His name was Stanley.
©2002 Robin A.F. Olson. My sweet Stanley.
Stanley's been gone for ten years. I'm breathless realizing it's been that long and not surprised the pain of his loss is still sharp. I want him back, but I know that's not possible. I rescue hundreds of cats and look for him in their eyes. I realize it's foolish, but I keep looking.
But my tears are not completely those of a brokenhearted middle-aged woman. They are tears of hope, too. I know I can't have another Stanley, but I can have a cat who reminds me of him, who touches my heart in his own unique way.
When I first saw him, I knew he was the one, but I didn't want to admit it. He was with the wrong family, who suddenly declared having allergies and wanted him gone. Their kid, mercilessly kicking him, screaming at him and chasing him when this kitten was barely four months old. He learned to attack hands and legs to protect himself, but when I first saw him, I didn't know those things. I just knew he needed to be rescued.
From the Craigslist ad. He had me at meow.
When I reached into the cat carrier, I was struck by the silly markings on his face. He almost had a black heart shape over his right eye. He wanted to meet the staff at the vet so I let him walk around the reception desk. His bottle brush black tail was held high. At the very tip, the fur was white. I call that a “tail light.” He was clearly charming everyone who saw him, including me.
I fell even more in love with him when I found out he tested positive for Feline Leukemia; that his life would be so short made every moment seem more precious. But the ugly truth of his aggression came out shortly after he arrived in foster care and it gave me great pause.

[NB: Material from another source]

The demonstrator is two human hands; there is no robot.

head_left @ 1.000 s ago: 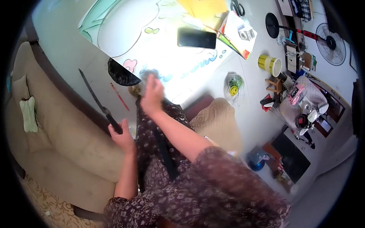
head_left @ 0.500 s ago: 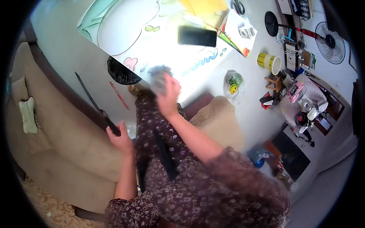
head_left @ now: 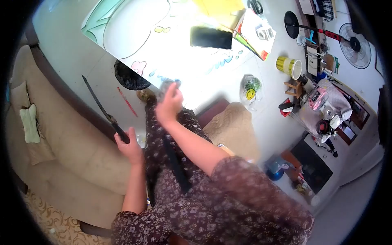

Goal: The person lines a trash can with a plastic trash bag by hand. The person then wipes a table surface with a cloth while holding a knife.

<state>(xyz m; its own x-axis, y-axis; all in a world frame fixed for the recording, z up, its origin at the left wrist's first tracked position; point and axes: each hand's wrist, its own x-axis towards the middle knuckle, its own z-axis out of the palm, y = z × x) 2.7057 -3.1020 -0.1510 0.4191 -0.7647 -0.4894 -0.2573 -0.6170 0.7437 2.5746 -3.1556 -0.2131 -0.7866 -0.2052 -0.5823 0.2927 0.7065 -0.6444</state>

©2012 Robin A.F. Olson. The wild-child.
I worked with him every day for two months. I repeated the blood tests and it turned out he did not have Feline Leukemia. I allowed him to meet my cats and he beat them up, causing a fury of peeing all over my home. I had to lock him into a room at night or else he'd cause a ruckus and no one would sleep. I couldn't adopt him out as he was, so I worked with him and waited and wondered what home would be best for him. Clearly he could not live in a home with children, which would rule out most possible adopters where I live.
©2012 Robin A.F. Olson. Hello, Cutie.
After many months, I started to realize he wasn't so tough to handle. In fact, he started to cuddle with me at night, laying belly up with his head on my pillow-something Stanley used to do, too. He'd reach out and touch my cheek but never put his claws out. This foster cat would lick and lick my face until it was raw. I didn't love it, but he was grooming me, a sign of affection (and maybe my face was dirty, too?).
©2012 Robin A.F. Olson. Toez!
He's nine months old and weighs thirteen pounds. He's more like a horse, than a cat. He makes me laugh when I watch him run. His butt wiggles and his feet slide out from under him when he chases after a toy. I rarely hear him meow and in fact, I don't know that he ever has. He has a huge purr box and he's much more easy-going and the other cats aren't so bothered by him any more.
©2012 Robin A.F. Olson. Still a kitten, believe it or not.
I've been good. I've said goodbye to many foster cats over the years. I was sad and missed each and every one of them. I've been able to let them go because I found the right home for them. This one already has the right home and it's mine.
©2012 Robin A.F. Olson. Enjoying the sun, as Stanley once did, too.
It's Valentine's Day after all. It's a good time to adopt a cat.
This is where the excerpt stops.